Using Azure Automation to Shut Down a VM only if a SQL Agent Job is Not Running.

I have a client who uses MDS (Master Data Services) and SSIS (Integration Services) in an Azure VM. Since we only need to execute the SQL Agent job that runs the SSIS packages infrequently, we shut down the VM when it is not in use in order to save costs. We wanted to make sure that the Azure VM did not shut down when a specific SQL Agent job was still running, so I tackled this with some PowerShell runbooks in Azure Automation.

I split the job into two parts. The first runbook simply checks if a specified SQL Agent job is running and returns a text value that indicates whether it is running. A parent runbook checks if the VM is started. If the VM is started, it calls the child runbook to check if the job is running, and then shuts down the VM if the job is not running.

It’s fairly easy and convenient to have nested PowerShell runbooks in Azure Automation. There are two main ways to call a child runbook.

  1. Inline execution
  2. Using the Start-AzureRmAutomationRunbook cmdlet

It was less obvious to me how to call a child runbook when the parent runs in Azure and the child runs on a hybrid worker, especially when you need to use the output from the child runbook in the parent. A hyrid runbook worker allows us to access resources that are behind a VNET or on premises.

Travis Roberts has a nice video on just this topic that gave me the answers I needed.

Below is my parent runbook.

# Ensures you do not inherit an AzureRMContext in your runbook
Disable-AzureRmContextAutosave –Scope Process

$connection = Get-AutomationConnection -Name AzureRunAsConnection
Connect-AzureRmAccount -ServicePrincipal -Tenant $connection.TenantID `
-ApplicationID $connection.ApplicationID -CertificateThumbprint $connection.CertificateThumbprint

$rgName='MyResourceGroup'
$vmName='MyVM'
$SubID = 'XXXXXXXX-XXXX-XXXX-XXXX-XXXXXXXXXXXX'

$AzureContext = Select-AzureRmSubscription -SubscriptionId $SubID
'Check if VM is on'
$vm=((Get-AzureRmVM -ResourceGroupName $rgName -AzureRmContext $AzureContext -Name $vmName -Status).Statuses[1]).Code
 $vm 
 if ($vm -eq 'PowerState/running')
 {
    Do 
    {
        #if VM running call other runbook
        start-sleep -Seconds 60;
        'Check if job is running'
        $JobRunning = start-azureRMautomationrunbook -AutomationAccount 'ProgramsAutomation' -Name 'CheckRunningSQLJob' -ResourceGroupName $rgName -AzureRMContext $AzureContext -Runon 'Backups' -Wait;
        Write-Output $JobRunning
        
        
    } Until ($JobRunning -eq 'run0')
    
    'Stopping VM'
    stop-azurermvm -Name $VMname -ResourceGroupName $RgName -force
}

The runbook sets the Azure context to the appropriate subscription (especially important when you are a guest user in someone else’s tenant).
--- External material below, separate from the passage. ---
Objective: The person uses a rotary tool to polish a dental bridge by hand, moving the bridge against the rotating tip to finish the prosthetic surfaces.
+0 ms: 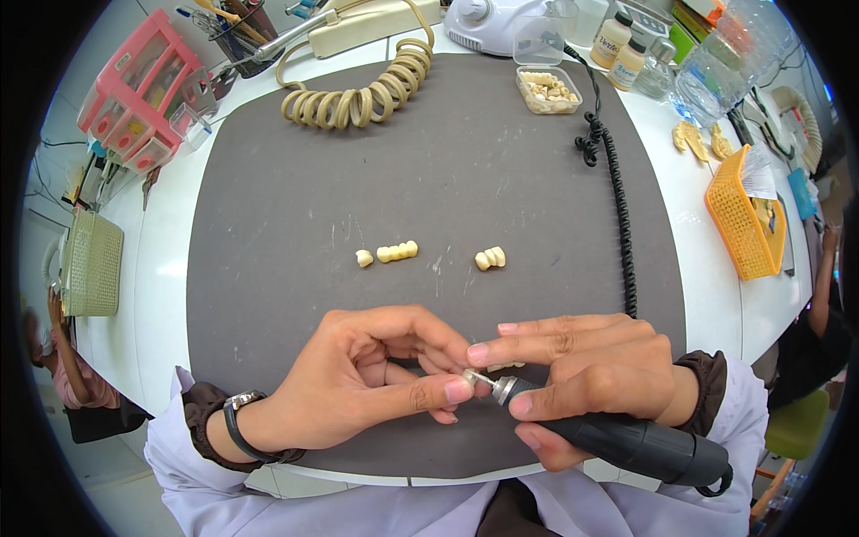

Then it checks if the VM is started. If it is, it goes into a do-while loop. This task isn’t super time sensitive (it’s just to save money when the VM isn’t in use), so it’s waiting 60 seconds and then calling the child runbook to find out if my SQL Agent job is running. This makes sure that the child runbook is called at least once. If the result is that the job is not running, it stops the VM. If the job is running, the loop starts over, waiting 60 seconds before checking again. This loop is essentially polling the job status until it sees that the job is completed. One thing to note is the -Wait parameter on the end of that Start-AzureRmAutomationRunbook command. If you don’t specify the -Wait parameter, the command will immediately return a job object. If you specify the -Wait parameter, it waits for that child job to complete and returns the results of that job.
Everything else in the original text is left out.